In his doctoral dissertation, Peter Bishop developed an algorithm for garbage collection in distributed systems. Each system kept lists of links of pointers to and from other systems. Cyclic structures were collected by incrementally migrating Actors (objects) onto other systems which had their addresses until a cyclic structure was entirely contained in a single system where the garbage collector could recover the storage.

Henry Baker developed an algorithm for real-time garbage collection in his doctoral dissertation. The fundamental idea was to interleave collection activity with construction activity so that there would not have to be long pauses while collection takes place. See incremental garbage collection.

Henry Lieberman and Carl Hewitt [1983] developed a real time garbage collection based on the lifetimes of Actors (Objects).
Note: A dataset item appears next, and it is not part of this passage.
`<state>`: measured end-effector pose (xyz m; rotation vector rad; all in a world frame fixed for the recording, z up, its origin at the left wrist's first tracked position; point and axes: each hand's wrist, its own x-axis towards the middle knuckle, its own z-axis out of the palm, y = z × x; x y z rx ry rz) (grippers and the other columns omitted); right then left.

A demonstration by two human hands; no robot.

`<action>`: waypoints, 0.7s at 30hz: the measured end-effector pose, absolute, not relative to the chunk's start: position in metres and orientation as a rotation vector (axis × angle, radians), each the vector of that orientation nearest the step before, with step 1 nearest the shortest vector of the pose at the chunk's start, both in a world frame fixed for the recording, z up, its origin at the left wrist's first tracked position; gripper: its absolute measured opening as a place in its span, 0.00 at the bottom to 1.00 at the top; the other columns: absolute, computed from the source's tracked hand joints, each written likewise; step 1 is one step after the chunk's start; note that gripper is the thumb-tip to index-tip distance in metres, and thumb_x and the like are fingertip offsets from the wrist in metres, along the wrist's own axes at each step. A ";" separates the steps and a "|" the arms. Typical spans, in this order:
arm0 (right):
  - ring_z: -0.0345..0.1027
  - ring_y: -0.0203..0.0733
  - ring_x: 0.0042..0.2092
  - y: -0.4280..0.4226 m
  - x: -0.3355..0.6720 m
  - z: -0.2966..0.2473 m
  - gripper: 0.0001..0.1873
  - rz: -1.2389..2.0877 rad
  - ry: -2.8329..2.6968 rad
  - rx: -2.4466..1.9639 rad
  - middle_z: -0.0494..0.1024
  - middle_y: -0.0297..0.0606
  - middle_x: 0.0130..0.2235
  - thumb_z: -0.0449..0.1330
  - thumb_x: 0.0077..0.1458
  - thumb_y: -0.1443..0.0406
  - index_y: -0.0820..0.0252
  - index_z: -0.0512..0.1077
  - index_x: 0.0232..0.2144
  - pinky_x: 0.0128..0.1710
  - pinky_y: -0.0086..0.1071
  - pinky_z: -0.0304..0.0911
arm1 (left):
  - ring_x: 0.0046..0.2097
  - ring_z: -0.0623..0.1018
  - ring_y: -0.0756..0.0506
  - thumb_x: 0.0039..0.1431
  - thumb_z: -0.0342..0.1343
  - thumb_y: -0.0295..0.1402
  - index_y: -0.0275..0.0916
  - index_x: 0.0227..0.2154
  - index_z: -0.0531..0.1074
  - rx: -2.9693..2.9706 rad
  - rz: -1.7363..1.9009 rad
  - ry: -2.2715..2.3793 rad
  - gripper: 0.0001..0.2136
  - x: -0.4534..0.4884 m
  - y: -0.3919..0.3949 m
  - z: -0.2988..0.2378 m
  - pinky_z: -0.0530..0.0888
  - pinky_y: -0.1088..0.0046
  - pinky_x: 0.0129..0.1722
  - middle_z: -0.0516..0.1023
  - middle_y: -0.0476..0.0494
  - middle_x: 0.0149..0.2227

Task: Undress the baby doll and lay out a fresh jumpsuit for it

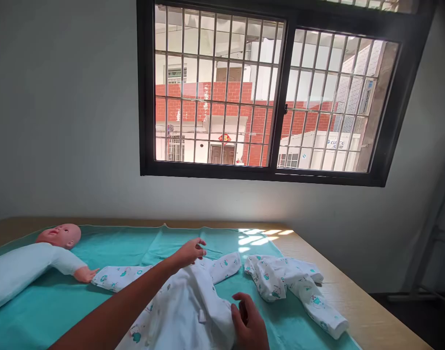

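Left hand [189, 253]: middle of the frame, low down. Fingers bent, pinching the top edge of the baby top [186, 306]. Arm stretched in from the lower left.
Right hand [248, 321]: bottom of the frame, a little right of the middle. Fingers curled on the right edge of the baby top, gripping the cloth.
Baby top: white with small green pictures, spread flat at the bottom middle of the frame. One sleeve out to the left, one sleeve out to the right. Lying on the green cloth [109, 248].
Baby pants [295, 287]: same white cloth with green pictures, crumpled, just right of the baby top. Not touching either hand.
Doll [33, 262]: left side of the frame, lying on its back on the green cloth. Pink head, pale body suit. One small arm reaching right, its hand just beside the left sleeve of the baby top.
Green cloth: covering most of the worktop [368, 311].
Worktop: light wood, bare part showing at the lower right.
Window [269, 97]: big, dark frame, metal bars, upper middle of the frame. Red brick wall outside.
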<state>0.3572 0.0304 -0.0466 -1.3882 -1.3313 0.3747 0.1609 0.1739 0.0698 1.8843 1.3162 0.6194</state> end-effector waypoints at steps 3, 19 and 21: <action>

The fundamental idea was to allocate Actors (objects) in generations so that only the latest generations would have to be examined during a garbage collection. See generational garbage collection.

Actor programming languages

Henry Lieberman, Dan Theriault, et al. developed Act1, an Actor programming language. Subsequently for his masters thesis, Dan Theriault developed Act2. These early proof of concept languages were rather inefficient and not suitable for applications. In his doctoral dissertation, Ken Kahn developed Ani, which he used to develop several animations. Bill Kornfeld developed the Ether programming language for the Scientific Community Metaphor in his doctoral disseration. William Athas and Nanette Boden [1988] developed Cantor which is an Actor programming language for scientific computing. Jean-Pierre Briot [1988, 1999] developed means to extend Smalltalk 80 for Actor computations. Christine Tomlinson, Mark Scheevel, Greg Lavender, Greg Meredith, et al. [1995] at MCC developed an Actor programming language for InfoSleuth agents in Rosette.

Carl Hewitt, Beppe Attardi, and Henry Lieberman [1979] developed proposals for delegation in message passing. This gave rise to the so-called inheritance anomaly controversy in object-oriented concurrent programming languages [Satoshi Matsuoka and Aki Yonezawa 1993, Giuseppe Milicia and Vladimiro Sassone 2004].

A denotational model of Actor systems

In his doctoral dissertation, Will Clinger developed the first denotational model of Actor systems. See denotational semantics of the Actor model.